If our daughter gets over her flu, the MRI is on Tuesday. Until today I have only been hoping that she can get it done so that we would know more. This uncertainty is slowly killing me. But now when we are already close to the date, I started to panic about the things they can find. They have to put her under general anesthetic for the MRI because she is too small to stay still for an hour. That scares me as well.
“MRI can detect a variety of conditions of the brain such as cysts, tumors, bleeding, swelling, developmental and structural abnormalities, infections, inflammatory conditions, or problems with the blood vessels. It can detect damage to the brain caused by an injury or a stroke. MRI of the brain can be useful in evaluating problems such as persistent headaches, dizziness, weakness, and blurry vision or seizures, and it can help to detect certain chronic diseases of the nervous system, such as multiple sclerosis.” Source
So if they find something, what ever it is, it’s not going to be great. I’m telling myself over and over that the MRI will be clean and there is some “normal” reason for all of this. Like her low blood sugar or something similar.

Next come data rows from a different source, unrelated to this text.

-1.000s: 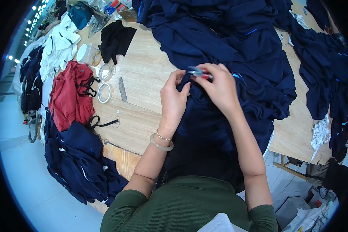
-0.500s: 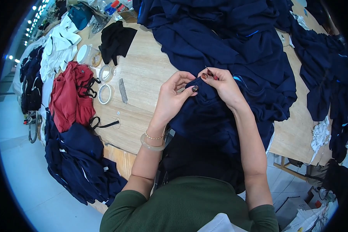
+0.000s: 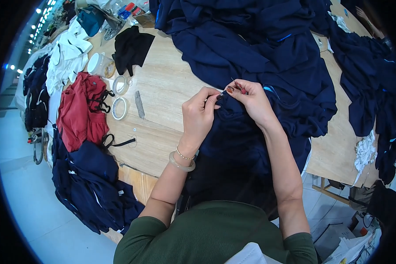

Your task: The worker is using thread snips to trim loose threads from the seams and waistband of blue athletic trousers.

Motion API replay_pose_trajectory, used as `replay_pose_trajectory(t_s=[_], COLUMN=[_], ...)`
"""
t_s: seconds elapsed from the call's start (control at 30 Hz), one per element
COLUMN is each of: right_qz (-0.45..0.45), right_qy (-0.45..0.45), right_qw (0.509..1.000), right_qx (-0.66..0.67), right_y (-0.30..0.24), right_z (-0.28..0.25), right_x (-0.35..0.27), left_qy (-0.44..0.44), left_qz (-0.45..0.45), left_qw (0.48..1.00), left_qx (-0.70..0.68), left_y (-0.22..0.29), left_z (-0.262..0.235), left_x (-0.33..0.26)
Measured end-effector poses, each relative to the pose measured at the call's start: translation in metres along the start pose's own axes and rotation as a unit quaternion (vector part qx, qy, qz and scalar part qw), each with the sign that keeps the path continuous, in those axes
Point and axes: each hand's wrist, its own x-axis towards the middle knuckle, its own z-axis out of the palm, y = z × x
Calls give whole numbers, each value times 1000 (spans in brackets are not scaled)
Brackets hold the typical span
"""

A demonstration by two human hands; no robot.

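A navy garment (image 3: 237,132) hangs over the near table edge into my lap, joined with a large heap of navy cloth. My left hand (image 3: 200,112) is closed in a pinch at the garment's upper edge, thumb and forefinger meeting near a small light spot. Right beside it, my right hand (image 3: 253,101) is closed around a small pointed tool with a red part (image 3: 243,91), its thin dark tip sticking up past the fingers. The tool's exact kind is mostly hidden by the fingers. The two hands' fingertips are close together over the cloth.
On the wooden table (image 3: 158,101) lie two tape rolls (image 3: 119,108), a grey strip (image 3: 139,104), a clear tub (image 3: 100,64) and a black cloth (image 3: 133,48). Red garments (image 3: 81,114) and navy ones (image 3: 92,185) hang at the left edge. More navy clothing (image 3: 361,79) lies right; another person's arm (image 3: 368,21) shows far right.
My left hand has turned and its fingers have closed together at the cloth edge, nearer my right fingertips. My right hand has barely shifted. A person's arm has appeared at the far right.
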Motion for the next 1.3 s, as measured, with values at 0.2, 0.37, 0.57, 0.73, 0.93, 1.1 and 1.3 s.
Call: replay_pose_trajectory(t_s=[0.2,0.37,0.57,0.73,0.93,1.1,1.3], right_qz=[12,13,-39,-255,-277,-207,-303], right_qy=[14,20,52,54,61,81,52], right_qw=[1000,1000,997,901,923,968,880], right_qx=[-17,-9,-44,-347,-262,-116,-361], right_y=[1,6,12,-16,-17,-26,-13], right_z=[0,1,2,13,6,-10,-1], right_x=[-1,2,6,-4,3,5,-3], left_qy=[3,-11,-74,-76,-114,-94,-120], left_qz=[6,-77,-124,-159,-170,-180,-224], left_qw=[1000,992,967,961,956,951,923], left_qx=[15,-100,-211,-212,-212,-233,-288], left_y=[-2,-10,-5,-1,4,-3,3], left_z=[-1,-4,-7,-11,-11,-13,-15], left_x=[3,5,7,10,12,8,14])
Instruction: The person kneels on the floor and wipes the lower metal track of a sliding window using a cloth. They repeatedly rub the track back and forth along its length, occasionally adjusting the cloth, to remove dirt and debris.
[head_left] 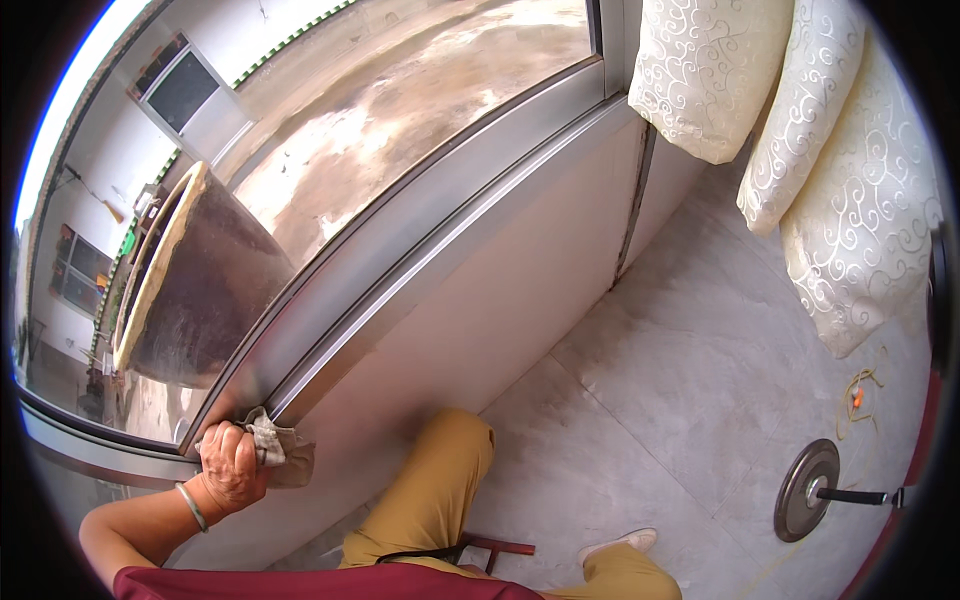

We received a letter from the hospital about the MRI and it said we should talk about the coming anesthesia with the child via play or books a day before. Any tips? How do you explain something like that to an under two-year-old? After those five days in the hospital our daughter has talked about nurses, needles and blood. She keeps repeating “no needles”, “no blood” and looks at her arms. So she still has some fears because of all the tests that they did and now I’m taking her back to the same place, even to the same ward.
I’m trying my very best not to show my fears to her. It seems to be tougher than I thought but so far I’m doing okay or at least okay-ish.